== Segment start ==

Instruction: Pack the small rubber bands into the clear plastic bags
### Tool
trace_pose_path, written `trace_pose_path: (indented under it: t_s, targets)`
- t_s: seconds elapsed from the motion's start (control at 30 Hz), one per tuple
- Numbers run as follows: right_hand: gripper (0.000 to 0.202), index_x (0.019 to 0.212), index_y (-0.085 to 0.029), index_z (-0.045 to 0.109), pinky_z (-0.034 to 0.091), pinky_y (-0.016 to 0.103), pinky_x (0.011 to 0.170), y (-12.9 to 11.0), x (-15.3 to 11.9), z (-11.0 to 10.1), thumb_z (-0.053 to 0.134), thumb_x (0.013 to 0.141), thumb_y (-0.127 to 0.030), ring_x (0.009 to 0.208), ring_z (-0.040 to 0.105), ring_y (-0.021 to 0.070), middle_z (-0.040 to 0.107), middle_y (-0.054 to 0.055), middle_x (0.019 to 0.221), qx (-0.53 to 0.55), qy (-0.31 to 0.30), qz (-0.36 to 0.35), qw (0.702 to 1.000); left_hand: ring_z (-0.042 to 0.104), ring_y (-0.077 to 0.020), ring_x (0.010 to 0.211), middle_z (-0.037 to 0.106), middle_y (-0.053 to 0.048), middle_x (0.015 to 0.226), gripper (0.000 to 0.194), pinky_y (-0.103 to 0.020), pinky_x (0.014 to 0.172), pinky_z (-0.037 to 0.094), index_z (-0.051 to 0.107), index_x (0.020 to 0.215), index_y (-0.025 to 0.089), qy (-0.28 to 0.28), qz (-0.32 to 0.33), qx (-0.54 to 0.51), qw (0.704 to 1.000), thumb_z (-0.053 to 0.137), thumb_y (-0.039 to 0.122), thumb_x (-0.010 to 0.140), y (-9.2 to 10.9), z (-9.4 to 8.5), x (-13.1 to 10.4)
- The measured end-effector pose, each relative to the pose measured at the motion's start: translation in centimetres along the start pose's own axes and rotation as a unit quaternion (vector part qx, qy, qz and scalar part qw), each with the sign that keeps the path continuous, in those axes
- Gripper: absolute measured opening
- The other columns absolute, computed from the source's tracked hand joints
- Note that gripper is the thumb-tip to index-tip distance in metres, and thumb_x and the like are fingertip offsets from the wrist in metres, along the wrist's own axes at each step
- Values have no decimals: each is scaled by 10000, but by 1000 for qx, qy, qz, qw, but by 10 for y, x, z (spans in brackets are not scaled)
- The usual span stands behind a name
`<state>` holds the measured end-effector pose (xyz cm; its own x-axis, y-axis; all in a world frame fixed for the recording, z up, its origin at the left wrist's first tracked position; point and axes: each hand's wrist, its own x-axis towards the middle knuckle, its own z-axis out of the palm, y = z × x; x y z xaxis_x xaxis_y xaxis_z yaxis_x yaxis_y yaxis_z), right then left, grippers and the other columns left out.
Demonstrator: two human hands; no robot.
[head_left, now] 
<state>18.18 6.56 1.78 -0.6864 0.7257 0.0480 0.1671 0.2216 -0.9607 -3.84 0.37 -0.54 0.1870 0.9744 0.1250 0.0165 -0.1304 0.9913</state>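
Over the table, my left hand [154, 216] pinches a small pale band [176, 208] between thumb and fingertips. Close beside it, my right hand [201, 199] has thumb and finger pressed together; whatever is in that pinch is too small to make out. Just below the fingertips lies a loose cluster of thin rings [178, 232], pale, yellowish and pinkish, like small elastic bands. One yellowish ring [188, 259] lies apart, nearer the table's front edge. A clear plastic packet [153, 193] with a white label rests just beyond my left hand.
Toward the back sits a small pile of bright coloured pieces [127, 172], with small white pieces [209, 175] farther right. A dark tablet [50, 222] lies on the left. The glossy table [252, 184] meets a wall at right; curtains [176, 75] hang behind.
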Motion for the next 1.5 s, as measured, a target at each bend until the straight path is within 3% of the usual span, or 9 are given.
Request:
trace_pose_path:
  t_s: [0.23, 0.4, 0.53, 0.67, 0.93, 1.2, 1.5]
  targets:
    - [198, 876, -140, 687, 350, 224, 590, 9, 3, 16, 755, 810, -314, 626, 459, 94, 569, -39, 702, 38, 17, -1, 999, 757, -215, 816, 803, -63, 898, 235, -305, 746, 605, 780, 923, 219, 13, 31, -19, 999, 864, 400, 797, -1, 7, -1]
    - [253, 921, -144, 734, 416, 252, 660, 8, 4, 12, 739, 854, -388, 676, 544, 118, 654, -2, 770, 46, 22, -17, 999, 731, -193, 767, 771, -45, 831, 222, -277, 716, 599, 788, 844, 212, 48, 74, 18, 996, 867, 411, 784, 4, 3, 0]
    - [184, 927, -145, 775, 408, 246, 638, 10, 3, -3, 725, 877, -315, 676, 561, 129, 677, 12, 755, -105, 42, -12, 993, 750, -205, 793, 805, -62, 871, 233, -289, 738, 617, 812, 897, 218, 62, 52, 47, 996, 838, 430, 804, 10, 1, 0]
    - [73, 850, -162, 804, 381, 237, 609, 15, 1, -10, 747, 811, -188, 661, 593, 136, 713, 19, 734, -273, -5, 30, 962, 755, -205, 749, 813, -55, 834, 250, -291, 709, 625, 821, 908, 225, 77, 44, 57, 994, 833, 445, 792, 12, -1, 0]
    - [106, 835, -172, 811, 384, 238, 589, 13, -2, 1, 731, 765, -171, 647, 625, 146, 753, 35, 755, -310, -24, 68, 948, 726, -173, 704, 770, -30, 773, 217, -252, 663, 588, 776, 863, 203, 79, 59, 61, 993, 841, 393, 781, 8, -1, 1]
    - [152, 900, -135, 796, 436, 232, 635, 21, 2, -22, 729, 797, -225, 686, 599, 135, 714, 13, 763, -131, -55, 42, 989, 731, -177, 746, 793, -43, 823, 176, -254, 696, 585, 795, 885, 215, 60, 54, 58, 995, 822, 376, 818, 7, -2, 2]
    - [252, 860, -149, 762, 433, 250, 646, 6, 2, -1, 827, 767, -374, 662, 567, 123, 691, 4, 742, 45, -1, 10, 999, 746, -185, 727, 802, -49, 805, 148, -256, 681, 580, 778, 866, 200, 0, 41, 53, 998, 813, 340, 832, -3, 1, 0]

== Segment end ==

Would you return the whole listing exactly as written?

• Completed exercise:
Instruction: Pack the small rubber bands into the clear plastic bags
### Tool
trace_pose_path, written `trace_pose_path: (indented under it: t_s, targets)`
- t_s: seconds elapsed from the motion's start (control at 30 Hz), one per tuple
- Numbers run as follows: right_hand: gripper (0.000 to 0.202), index_x (0.019 to 0.212), index_y (-0.085 to 0.029), index_z (-0.045 to 0.109), pinky_z (-0.034 to 0.091), pinky_y (-0.016 to 0.103), pinky_x (0.011 to 0.170), y (-12.9 to 11.0), x (-15.3 to 11.9), z (-11.0 to 10.1), thumb_z (-0.053 to 0.134), thumb_x (0.013 to 0.141), thumb_y (-0.127 to 0.030), ring_x (0.009 to 0.208), ring_z (-0.040 to 0.105), ring_y (-0.021 to 0.070), middle_z (-0.040 to 0.107), middle_y (-0.054 to 0.055), middle_x (0.019 to 0.221), qx (-0.53 to 0.55), qy (-0.31 to 0.30), qz (-0.36 to 0.35), qw (0.702 to 1.000); left_hand: ring_z (-0.042 to 0.104), ring_y (-0.077 to 0.020), ring_x (0.010 to 0.211), middle_z (-0.037 to 0.106), middle_y (-0.053 to 0.048), middle_x (0.015 to 0.226), gripper (0.000 to 0.194), pinky_y (-0.103 to 0.020), pinky_x (0.014 to 0.172), pinky_z (-0.037 to 0.094), index_z (-0.051 to 0.107), index_x (0.020 to 0.215), index_y (-0.025 to 0.089), qy (-0.28 to 0.28), qz (-0.32 to 0.33), qx (-0.54 to 0.51), qw (0.704 to 1.000), thumb_z (-0.053 to 0.137), thumb_y (-0.039 to 0.122), thumb_x (-0.010 to 0.140), y (-9.2 to 10.9), z (-9.4 to 8.5), x (-13.1 to 10.4)
- The measured end-effector pose, each relative to the pose measured at the motion's start: translation in centimetres along the start pose's own axes and rotation as a unit quaternion (vector part qx, qy, qz and scalar part qw), each with the sign that keeps the path continuous, in those axes
- Gripper: absolute measured opening
- The other columns absolute, computed from the source's tracked hand joints
- Note that gripper is the thumb-tip to index-tip distance in metres, and thumb_x and the like are fingertip offsets from the wrist in metres, along the wrist's own axes at each step
- Values have no decimals: each is scaled by 10000, but by 1000 for qx, qy, qz, qw, but by 10 for y, x, z (spans in brackets are not scaled)
- The usual span stands behind a name
`<state>` holds the measured end-effector pose (xyz cm; its own x-axis, y-axis; all in a world frame fixed for the recording, z up, its origin at the left wrist's first tracked position; point and axes: each hand's wrist, its own x-axis towards the middle knuckle, its own z-axis out of the palm, y = z × x; x y z xaxis_x xaxis_y xaxis_z yaxis_x yaxis_y yaxis_z), right then left, grippers and the other columns left out.
Demonstrator: two human hands; no robot.
[head_left, now] 
<state>18.18 6.56 1.78 -0.6864 0.7257 0.0480 0.1671 0.2216 -0.9607 -3.84 0.37 -0.54 0.1870 0.9744 0.1250 0.0165 -0.1304 0.9913</state>
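Over the table, my left hand [154, 216] pinches a small pale band [176, 208] between thumb and fingertips. Close beside it, my right hand [201, 199] has thumb and finger pressed together; whatever is in that pinch is too small to make out. Just below the fingertips lies a loose cluster of thin rings [178, 232], pale, yellowish and pinkish, like small elastic bands. One yellowish ring [188, 259] lies apart, nearer the table's front edge. A clear plastic packet [153, 193] with a white label rests just beyond my left hand.
Toward the back sits a small pile of bright coloured pieces [127, 172], with small white pieces [209, 175] farther right. A dark tablet [50, 222] lies on the left. The glossy table [252, 184] meets a wall at right; curtains [176, 75] hang behind.
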Motion for the next 1.5 s, as measured, a target at each bend until the straight path is within 3% of the usual span, or 9 are given.
Request:
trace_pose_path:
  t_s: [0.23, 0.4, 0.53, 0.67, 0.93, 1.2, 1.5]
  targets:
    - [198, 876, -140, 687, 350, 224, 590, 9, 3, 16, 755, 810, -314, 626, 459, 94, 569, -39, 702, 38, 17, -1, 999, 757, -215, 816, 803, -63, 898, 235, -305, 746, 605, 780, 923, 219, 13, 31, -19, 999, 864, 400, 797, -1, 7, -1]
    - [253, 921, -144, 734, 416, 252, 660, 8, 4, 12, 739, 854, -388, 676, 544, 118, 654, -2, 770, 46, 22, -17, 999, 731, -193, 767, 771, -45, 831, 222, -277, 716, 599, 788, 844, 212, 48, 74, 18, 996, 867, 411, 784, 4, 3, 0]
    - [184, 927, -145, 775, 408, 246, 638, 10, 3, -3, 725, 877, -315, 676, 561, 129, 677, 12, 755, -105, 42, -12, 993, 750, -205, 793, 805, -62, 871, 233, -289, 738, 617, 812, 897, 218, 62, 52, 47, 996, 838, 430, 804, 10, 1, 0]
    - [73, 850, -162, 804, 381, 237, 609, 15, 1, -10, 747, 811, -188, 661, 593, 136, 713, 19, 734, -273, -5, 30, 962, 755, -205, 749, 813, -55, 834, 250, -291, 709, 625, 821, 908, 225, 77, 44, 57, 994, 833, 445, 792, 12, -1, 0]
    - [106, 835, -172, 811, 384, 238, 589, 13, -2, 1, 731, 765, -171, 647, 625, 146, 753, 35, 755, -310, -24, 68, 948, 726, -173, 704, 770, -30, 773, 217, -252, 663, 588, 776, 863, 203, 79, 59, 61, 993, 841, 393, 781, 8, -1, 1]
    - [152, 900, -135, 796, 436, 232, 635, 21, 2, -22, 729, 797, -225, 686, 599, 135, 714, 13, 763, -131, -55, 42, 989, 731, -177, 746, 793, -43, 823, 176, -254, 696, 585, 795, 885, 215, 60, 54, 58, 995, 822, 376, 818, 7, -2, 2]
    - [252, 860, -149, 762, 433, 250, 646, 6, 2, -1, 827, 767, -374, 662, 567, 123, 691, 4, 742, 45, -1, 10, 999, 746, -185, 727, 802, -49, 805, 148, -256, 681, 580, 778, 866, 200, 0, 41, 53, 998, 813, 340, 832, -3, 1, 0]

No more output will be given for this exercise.